The study was a retrospective cross-sectional analysis of deidentified data from 1996 through 2016 taken from the North American Contact Dermatitis Group. Patients with scalp involvement of 3 or fewer coded anatomic sites, with or without additional sites, were included in this analysis.

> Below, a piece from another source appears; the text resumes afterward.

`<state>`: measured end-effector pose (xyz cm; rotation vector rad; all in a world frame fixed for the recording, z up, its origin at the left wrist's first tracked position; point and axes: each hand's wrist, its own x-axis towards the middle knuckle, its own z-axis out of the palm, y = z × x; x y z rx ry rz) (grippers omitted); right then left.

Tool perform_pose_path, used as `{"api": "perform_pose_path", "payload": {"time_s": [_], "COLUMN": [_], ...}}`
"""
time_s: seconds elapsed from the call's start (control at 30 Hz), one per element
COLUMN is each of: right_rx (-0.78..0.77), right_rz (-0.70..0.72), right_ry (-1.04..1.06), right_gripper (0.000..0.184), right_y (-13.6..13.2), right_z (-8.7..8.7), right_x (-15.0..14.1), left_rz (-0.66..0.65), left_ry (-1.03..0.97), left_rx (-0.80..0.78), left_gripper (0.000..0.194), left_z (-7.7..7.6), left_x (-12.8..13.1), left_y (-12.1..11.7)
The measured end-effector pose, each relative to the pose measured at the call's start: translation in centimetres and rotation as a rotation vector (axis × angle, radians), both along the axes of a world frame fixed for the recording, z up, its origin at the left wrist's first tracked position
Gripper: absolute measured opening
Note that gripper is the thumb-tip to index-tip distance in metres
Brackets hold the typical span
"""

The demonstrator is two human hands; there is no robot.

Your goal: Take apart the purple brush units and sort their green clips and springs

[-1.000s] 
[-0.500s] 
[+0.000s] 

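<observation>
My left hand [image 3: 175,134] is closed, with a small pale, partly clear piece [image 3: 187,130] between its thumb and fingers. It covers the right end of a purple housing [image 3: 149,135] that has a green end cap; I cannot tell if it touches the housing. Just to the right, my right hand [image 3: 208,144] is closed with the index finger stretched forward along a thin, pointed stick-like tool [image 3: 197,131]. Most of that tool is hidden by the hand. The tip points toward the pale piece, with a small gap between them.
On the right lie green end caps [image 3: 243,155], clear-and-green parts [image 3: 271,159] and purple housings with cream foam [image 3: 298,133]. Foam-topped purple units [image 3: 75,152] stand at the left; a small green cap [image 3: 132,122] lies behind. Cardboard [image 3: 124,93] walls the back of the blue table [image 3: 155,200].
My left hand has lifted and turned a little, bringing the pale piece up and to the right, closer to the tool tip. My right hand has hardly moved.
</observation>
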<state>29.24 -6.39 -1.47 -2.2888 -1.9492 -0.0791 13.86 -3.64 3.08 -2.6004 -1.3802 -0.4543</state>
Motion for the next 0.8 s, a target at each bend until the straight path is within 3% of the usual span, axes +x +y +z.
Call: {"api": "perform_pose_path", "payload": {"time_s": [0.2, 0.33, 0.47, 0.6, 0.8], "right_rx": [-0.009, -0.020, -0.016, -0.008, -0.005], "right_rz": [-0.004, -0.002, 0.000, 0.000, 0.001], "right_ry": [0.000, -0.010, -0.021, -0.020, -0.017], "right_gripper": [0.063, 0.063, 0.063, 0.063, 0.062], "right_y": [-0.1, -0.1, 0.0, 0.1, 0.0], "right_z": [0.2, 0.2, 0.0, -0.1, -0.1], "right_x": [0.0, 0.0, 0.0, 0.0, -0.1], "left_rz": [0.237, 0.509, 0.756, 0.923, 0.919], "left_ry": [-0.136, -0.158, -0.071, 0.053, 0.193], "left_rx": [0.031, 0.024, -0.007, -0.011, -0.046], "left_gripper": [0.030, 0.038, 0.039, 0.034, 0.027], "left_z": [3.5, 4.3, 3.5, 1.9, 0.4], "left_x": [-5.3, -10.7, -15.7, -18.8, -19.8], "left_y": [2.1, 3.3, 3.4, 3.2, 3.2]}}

Patients were classified into 5 mutually exclusive subgroups based on anatomic area involvement: scalp only (n=505); scalp plus face/ear/neck (S+FEN; n=883); scalp plus eyelids, eyes, lips, face, ears, neck, trunk, and/or arms (S+FENAT; n=388); scalp plus any site(s) other than face, ears, neck, arms, or trunk (S+Any; n=555); and scalp not specifically coded as a site (n=46,422).

Approximately 4.8% (n=2331) of patients had scalp identified as 1 of up to 3 anatomic sites affected. Of these patients, 21.7% (n=505) had scalp only, 37.9% had S+FEN, 16.6% (n=388) had S+FENAT, and 23.8% (n=555) had S+Any.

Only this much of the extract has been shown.